Write out the listing, please, but only from its first line through the line containing "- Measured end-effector", exactly as given and without pictures.

* * *

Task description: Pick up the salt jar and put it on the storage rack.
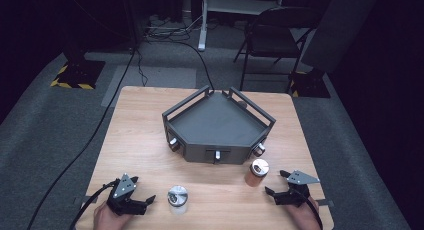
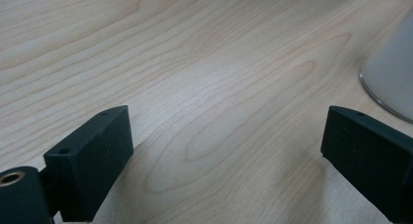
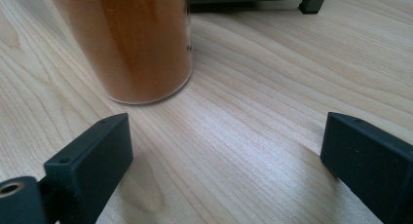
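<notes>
Copper-brown jar point(image 1: 256, 173) with a silver lid stands just ahead of my right gripper point(image 1: 280, 184), untouched. White jar point(image 1: 177, 199) stands beside my left gripper point(image 1: 145, 200). Both grippers gape wide, holding nothing.

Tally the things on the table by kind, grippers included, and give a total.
Jars: 2, a white jar and an orange jar
Dark rack: 1
Grippers: 2, left gripper and right gripper, both open
Total: 5
</notes>
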Available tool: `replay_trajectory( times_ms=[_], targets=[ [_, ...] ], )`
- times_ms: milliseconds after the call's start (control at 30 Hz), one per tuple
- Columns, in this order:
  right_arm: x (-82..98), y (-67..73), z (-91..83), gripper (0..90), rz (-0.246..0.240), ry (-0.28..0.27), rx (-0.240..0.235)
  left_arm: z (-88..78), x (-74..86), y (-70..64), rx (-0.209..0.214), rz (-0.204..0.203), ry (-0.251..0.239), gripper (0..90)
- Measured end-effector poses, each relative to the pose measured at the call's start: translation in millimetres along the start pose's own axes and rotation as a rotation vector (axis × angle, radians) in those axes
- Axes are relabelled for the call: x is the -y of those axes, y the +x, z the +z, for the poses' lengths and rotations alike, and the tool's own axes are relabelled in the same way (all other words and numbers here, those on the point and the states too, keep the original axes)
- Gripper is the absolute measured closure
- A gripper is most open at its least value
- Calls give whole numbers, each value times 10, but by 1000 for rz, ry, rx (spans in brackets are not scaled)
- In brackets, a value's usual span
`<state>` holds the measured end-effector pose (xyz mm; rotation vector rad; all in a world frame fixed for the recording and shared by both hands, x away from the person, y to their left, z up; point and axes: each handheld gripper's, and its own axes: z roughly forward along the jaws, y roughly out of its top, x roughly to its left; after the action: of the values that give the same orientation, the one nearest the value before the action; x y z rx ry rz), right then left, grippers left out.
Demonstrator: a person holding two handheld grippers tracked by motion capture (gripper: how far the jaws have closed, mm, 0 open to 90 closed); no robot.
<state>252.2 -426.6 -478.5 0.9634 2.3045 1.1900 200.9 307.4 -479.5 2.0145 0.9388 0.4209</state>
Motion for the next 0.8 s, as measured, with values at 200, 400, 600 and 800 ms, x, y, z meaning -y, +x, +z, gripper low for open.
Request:
replay_trajectory(
  times_ms=[200,400,600,800],
  targets=[
    [1,-1,-1,47,-1,0,-1,-134,23,12,15,-5,-126,45],
    [4,-1,-3,47,-1,-1,-1,-262,-3,-50,10,25,-230,44],
    [6,3,-6,47,-1,-1,0,-355,35,-75,36,10,-366,42],
    [6,2,-5,46,-1,-1,0,-392,32,-114,35,29,-408,42]
  ],
)
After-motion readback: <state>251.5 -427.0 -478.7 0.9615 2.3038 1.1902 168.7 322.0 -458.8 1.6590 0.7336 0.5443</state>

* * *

**Solution:**
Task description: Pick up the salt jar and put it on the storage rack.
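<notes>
Copper-brown jar point(image 1: 256, 173) with a silver lid stands just ahead of my right gripper point(image 1: 280, 184), untouched. White jar point(image 1: 177, 199) stands beside my left gripper point(image 1: 145, 200). Both grippers gape wide, holding nothing.

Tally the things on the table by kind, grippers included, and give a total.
Jars: 2, a white jar and an orange jar
Dark rack: 1
Grippers: 2, left gripper and right gripper, both open
Total: 5
</notes>
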Available tool: `replay_trajectory( times_ms=[_], targets=[ [_, ...] ], )`
- times_ms: milliseconds after the call's start (control at 30 Hz), one per tuple
- Columns, in this order:
  right_arm: x (-82..98), y (-67..73), z (-91..83), gripper (0..90), rz (-0.246..0.240), ry (-0.28..0.27), rx (-0.240..0.235)
  left_arm: z (-88..78), x (-74..86), y (-70..64), rx (-0.209..0.214), rz (-0.204..0.203), ry (-0.251..0.239), gripper (0..90)
- Measured end-effector poses, each relative to the pose measured at the call's start: translation in millimetres along the start pose's own axes and rotation as a rotation vector (axis × angle, radians) in those axes

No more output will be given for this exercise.